Question: What is the volume of the revolution bounded by the curves of y=4-x^2 , y=x, and x=0 and is revolved about the vertical axis.

First, I had found the points of intersection to get the limits and I got -2.5616 and 1.5616. And then I plug it in the shell method formula and I got the lower limit of -2.5616 to upper limit of 1.5616 of the integral of x((4-x^2)-x)dx times all of that by 2pi. I was wondering if I did this all wrong ?

I guess the decimal values are ok, but I tend to prefer the exact values of (-1+√17)/2 and (-1-√17)/2. They are a bit cumbersome to work with by hand, but with the wealth of online web sites to do the calculations, that should be no obstacle.
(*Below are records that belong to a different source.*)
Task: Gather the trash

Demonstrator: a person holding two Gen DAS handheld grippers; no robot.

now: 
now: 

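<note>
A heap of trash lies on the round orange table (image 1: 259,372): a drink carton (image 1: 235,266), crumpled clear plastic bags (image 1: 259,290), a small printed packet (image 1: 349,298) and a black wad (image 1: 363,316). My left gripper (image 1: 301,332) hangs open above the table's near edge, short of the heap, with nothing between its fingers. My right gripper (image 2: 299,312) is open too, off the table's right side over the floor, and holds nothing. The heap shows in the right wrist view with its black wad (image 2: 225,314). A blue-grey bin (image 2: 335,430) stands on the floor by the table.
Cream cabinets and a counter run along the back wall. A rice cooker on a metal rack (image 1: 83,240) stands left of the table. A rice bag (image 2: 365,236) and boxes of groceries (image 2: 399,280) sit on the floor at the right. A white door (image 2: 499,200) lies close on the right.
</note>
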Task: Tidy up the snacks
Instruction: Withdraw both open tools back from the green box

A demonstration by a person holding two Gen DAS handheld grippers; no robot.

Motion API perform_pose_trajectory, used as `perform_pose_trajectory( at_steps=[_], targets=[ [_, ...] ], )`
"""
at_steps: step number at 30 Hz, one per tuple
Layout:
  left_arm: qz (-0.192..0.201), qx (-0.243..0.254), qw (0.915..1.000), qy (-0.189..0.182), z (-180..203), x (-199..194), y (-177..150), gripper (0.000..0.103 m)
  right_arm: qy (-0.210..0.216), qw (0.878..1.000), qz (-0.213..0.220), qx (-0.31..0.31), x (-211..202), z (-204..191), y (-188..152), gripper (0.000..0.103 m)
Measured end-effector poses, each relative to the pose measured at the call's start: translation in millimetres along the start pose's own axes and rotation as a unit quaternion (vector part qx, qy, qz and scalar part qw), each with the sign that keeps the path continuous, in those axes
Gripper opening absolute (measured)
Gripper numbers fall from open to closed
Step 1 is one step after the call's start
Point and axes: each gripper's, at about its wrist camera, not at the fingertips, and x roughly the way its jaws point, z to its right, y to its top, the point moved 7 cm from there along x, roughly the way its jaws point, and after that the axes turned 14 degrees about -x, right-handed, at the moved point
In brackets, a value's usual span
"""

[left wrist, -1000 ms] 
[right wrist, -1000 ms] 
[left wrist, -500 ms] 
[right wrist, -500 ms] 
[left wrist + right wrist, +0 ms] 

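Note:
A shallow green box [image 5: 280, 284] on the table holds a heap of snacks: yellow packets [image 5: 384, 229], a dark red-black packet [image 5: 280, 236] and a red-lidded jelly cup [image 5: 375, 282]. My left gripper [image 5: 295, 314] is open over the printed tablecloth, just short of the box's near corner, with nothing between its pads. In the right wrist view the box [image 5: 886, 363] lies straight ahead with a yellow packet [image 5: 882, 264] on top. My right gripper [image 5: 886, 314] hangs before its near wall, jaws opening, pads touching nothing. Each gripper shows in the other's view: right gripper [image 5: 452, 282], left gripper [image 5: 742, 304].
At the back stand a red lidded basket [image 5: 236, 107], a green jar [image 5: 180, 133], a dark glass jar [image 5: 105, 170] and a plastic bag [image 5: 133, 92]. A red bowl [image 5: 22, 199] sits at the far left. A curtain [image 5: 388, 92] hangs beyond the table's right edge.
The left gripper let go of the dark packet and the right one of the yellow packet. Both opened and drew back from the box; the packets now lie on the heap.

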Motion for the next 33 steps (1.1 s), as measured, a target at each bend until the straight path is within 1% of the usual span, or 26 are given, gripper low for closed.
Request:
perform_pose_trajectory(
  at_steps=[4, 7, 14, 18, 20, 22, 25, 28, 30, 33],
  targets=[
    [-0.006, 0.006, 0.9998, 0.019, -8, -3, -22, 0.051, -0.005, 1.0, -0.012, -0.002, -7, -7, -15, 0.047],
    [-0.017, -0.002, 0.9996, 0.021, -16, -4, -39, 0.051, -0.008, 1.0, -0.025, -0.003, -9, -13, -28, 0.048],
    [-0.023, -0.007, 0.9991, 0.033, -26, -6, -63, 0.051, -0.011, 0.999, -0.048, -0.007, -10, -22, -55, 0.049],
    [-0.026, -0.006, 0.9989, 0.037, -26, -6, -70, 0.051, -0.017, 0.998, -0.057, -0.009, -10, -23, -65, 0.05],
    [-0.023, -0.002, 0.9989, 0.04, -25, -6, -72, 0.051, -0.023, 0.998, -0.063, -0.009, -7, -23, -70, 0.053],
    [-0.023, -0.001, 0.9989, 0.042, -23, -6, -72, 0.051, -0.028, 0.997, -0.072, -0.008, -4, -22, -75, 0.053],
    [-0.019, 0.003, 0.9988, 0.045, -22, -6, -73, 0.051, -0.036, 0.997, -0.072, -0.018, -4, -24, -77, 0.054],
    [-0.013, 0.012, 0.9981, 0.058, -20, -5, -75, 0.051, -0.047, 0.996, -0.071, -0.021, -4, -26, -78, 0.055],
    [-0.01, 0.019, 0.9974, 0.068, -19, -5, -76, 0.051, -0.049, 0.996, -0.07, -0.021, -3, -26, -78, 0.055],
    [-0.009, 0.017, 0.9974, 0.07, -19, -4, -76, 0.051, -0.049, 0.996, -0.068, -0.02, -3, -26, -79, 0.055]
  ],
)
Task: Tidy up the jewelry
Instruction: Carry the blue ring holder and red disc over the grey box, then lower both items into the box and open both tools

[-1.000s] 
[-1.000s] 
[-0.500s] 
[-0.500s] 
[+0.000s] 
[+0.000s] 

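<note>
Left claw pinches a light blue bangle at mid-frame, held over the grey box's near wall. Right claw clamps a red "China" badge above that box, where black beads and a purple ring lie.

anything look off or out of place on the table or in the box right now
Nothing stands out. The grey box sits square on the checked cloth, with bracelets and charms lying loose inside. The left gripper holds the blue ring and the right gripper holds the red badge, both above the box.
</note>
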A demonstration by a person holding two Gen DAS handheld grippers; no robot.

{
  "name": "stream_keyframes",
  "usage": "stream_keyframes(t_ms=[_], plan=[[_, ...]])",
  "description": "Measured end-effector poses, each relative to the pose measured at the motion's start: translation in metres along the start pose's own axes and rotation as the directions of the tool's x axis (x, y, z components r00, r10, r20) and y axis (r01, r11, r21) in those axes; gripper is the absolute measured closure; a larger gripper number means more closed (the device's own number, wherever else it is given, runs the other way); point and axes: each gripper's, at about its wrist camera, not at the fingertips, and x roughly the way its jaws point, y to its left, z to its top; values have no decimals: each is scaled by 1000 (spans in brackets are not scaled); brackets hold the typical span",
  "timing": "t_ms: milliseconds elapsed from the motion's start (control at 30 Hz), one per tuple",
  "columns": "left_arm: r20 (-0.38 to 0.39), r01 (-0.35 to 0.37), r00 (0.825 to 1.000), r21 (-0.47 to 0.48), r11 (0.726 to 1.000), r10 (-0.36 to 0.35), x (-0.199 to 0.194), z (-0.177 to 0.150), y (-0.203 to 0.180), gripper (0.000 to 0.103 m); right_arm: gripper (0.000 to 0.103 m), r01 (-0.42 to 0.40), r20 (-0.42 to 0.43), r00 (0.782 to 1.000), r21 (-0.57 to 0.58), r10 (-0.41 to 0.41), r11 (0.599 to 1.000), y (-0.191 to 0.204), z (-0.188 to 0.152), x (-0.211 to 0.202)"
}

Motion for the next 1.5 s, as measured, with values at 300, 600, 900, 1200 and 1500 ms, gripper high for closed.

Your limits of integration are wrong, since x=0 is one boundary. Including area left of the y-axis would involve overlap during the revolution.

So, using shells of thickness dx, the volume

v = ∫[0,(-1+√17)/2] 2πrh dx
where r=x and h=(4-x^2)-x
v = ∫[0,(-1+√17)/2] 2πx(4-x^2-x) dx

Your integrand looks good.

Thanks a bunch Steve!

Based on your approach, it seems like you are using the method of cylindrical shells to calculate the volume of revolution. However, there are a few issues with your setup.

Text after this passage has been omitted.